By mid-October… time went faster then… I’d gotten a new job. Ever restless, I wanted to move up in the (Pacific Northwest part of) the world, so the next logical step was the copy shop. Not Kinko’s, with its color copiers and 11” x 17” paper, but a respectable outfit nonetheless: wood-paneled, homegrown. Kleen Copy (or at least that’s how I spelled it) was situated in the confusing part of downtown as it bleached out into Lake Oswego. I was a typesetter. My boss was a cheery, pretty, frizzy-haired native Oregonian with a space between her teeth. Her name was Zale, which added to her general sparkliness in my memory, if also ambient proximity to Orange Julius and the Cracker Barrel. Todd plugged away at his craft books, learning such marketable skills as Quark XPress and polymer-clay modeling for fun and profit — becoming ever more entangled in the craft-sex world of north central Oregon — while I clicked around in Pagemaker and regularly failed to proofread, causing Zale to once have to repeat a whole offset job. I was not reaching my potential. One night, stoned, I calculated by hand how long it would take, given compounding interest of 8% (it seemed like a reasonable figure) for $1,000 I didn’t have to become $10,000. Thirty-three years. This was how rich people did it.
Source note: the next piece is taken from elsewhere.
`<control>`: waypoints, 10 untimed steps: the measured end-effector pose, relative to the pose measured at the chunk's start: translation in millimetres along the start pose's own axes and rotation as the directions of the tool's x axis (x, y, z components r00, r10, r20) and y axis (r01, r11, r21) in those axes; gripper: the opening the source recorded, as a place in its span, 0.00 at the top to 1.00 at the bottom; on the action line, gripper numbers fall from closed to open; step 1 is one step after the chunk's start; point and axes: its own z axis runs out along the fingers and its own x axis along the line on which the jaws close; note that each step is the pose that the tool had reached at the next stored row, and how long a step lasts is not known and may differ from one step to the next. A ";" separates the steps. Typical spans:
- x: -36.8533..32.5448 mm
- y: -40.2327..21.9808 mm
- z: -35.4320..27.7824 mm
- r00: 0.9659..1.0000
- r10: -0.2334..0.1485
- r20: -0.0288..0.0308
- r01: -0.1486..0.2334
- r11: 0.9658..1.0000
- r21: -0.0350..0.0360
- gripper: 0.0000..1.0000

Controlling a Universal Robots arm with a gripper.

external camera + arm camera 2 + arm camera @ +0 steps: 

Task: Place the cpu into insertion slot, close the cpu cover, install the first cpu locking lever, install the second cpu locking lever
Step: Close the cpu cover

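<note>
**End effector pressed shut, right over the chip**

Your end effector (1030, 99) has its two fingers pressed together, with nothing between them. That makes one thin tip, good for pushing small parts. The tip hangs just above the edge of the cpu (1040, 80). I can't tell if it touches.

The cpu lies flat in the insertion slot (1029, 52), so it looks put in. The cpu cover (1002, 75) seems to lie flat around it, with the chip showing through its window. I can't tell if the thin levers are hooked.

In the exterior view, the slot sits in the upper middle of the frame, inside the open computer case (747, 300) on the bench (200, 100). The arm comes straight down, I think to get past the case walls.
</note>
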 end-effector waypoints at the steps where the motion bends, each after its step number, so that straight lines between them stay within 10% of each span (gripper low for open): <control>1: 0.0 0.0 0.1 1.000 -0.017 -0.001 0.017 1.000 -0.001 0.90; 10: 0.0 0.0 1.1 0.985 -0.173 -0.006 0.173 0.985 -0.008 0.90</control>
November: “I am starting to feel defeated. Like there isn’t anything special to look forward to in life. Like things aren’t going to go specially for me just because I’m me.”

I had $500 in the bank and spent a lot of time on buses, looking at the sky. The pinky rust-red of fall dissolved into the mist of December, when the Sellwood bridge floats off over the river and disappears. I knew there were people worse off. On the way to Tacoma to take my GREs, I met a boy whose six-year-old brother had burned his family’s house down. That was the sole train ride I took the entire time I was in the Northwest, and we were delayed for four hours because someone had stepped out in front of us.

I sent out 80 resumes, not one to Wieden+Kennedy. Kleen Copy was replaced by another “real job” — ambition is a rough master — this one as a marketing assistant, meaning that I had to know how to de-jam the photocopier. Of course there were moments of luxury and relative concentration: a three-day Franklin Organizer seminar at the Hilton where I ran into Harold R., general manager, an old heartthrob from high school. And one night, dinner through a friend at the house of an eminent Portland family, the McCalls. A son of theirs was in Africa. The next day I changed toner cartridges and wondered why rich people always got the good volunteer jobs.

In the blue-green spring, the worst earthquake since the 1960s. I didn’t get into grad school. By the time the white-and-pink trees were in bloom in Tom McCall Waterfront Park, I had miraculously gotten a job offer from a prep school outside of Chicago, a connection through one of Todd’s friends. I had wanted to be back in school. Before I left Portland, I got my nose pierced. I would have gotten a tattoo (on my lower back? maybe at the bottom of my neck, between my shoulder blades?), but I didn’t know what to write.

The whole year in Portland was freakishly memorable (maybe it was the light?) but the one picture that stays with me isn’t really an event, it’s a parking lot, somewhere in Lake Oswego where I worked for a week or two at a coupon insert company. I don’t know what I was doing there, I guess waiting for the bus. There are pine trees in the median and rhododendrons. Some projection of loneliness + freedom. Potential + emptiness. I had just done it. I had just done it and there I was in the over-large empty parking lot, in the semi-industrial part of Lake Oswego, where the trees are too big for their medians and everything’s wet, and there’s nothing to do but be there and wait for the bus and consider the promise and the lie that is the future.

It’s been 16 years. Federal minimum wage is now $6.55. On July 24, 2009 it will go up to $7.25, though of course certain states set their own minimums. Oregon’s is now $8.40 — one of the highest in the country. To me it seems like a fair wage, but I’m old now. I’m writing this for nothing.